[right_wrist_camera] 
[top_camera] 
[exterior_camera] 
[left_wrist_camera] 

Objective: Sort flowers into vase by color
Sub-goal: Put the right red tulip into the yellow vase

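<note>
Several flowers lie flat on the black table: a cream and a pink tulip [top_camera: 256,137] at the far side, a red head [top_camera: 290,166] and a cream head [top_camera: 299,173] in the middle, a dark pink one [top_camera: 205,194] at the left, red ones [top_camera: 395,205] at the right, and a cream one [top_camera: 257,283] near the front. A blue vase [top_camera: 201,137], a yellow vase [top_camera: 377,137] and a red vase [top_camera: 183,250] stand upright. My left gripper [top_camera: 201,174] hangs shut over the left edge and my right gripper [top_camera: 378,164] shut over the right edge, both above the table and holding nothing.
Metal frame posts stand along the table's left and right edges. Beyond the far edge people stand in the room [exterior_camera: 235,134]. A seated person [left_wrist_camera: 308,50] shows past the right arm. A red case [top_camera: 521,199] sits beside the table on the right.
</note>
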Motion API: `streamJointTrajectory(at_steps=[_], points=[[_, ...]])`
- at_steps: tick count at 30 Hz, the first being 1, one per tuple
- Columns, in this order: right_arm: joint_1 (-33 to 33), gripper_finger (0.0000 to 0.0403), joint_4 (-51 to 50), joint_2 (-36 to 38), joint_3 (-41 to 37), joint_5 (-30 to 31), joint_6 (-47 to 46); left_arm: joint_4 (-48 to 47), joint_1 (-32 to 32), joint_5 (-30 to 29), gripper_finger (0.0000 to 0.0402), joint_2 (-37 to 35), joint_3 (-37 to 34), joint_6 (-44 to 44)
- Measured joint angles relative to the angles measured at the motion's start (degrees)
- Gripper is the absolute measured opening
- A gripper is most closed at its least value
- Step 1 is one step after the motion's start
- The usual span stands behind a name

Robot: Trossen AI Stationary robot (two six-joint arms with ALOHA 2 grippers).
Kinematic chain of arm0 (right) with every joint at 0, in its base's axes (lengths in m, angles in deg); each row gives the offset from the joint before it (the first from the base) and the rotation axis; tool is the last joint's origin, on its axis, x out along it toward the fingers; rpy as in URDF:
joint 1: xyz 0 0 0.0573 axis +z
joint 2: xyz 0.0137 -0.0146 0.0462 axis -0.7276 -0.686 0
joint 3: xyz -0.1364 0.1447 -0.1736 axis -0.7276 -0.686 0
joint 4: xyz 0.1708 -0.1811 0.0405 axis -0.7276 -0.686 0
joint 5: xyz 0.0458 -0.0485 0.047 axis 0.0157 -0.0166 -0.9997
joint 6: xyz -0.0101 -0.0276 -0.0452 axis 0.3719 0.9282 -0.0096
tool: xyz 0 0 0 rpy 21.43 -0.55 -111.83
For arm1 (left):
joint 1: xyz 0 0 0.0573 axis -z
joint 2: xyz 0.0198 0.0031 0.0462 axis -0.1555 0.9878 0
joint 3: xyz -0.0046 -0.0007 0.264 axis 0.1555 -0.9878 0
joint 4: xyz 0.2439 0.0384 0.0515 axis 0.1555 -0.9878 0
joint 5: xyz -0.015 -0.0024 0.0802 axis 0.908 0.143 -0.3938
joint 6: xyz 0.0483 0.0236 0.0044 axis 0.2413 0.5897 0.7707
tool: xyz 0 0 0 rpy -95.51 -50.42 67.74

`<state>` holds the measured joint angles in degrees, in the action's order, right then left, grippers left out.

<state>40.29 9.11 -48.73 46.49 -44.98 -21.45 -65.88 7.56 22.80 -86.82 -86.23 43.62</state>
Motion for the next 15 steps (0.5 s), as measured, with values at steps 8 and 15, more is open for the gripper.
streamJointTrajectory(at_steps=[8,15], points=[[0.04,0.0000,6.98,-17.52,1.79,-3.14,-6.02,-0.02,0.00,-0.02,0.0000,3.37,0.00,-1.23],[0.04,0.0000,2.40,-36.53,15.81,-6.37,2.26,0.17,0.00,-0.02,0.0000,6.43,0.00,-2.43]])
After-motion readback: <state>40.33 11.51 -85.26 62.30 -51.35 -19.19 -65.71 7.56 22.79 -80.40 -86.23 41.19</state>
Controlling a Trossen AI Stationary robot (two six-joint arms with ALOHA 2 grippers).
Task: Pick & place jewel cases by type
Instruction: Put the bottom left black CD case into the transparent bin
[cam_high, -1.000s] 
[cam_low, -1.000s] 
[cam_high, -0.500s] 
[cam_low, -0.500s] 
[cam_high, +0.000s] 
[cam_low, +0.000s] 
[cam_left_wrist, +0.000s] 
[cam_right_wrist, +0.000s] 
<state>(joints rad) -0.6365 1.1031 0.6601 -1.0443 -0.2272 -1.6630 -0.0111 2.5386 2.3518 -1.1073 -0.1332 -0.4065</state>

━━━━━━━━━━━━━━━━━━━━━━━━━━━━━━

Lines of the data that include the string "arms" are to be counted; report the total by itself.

2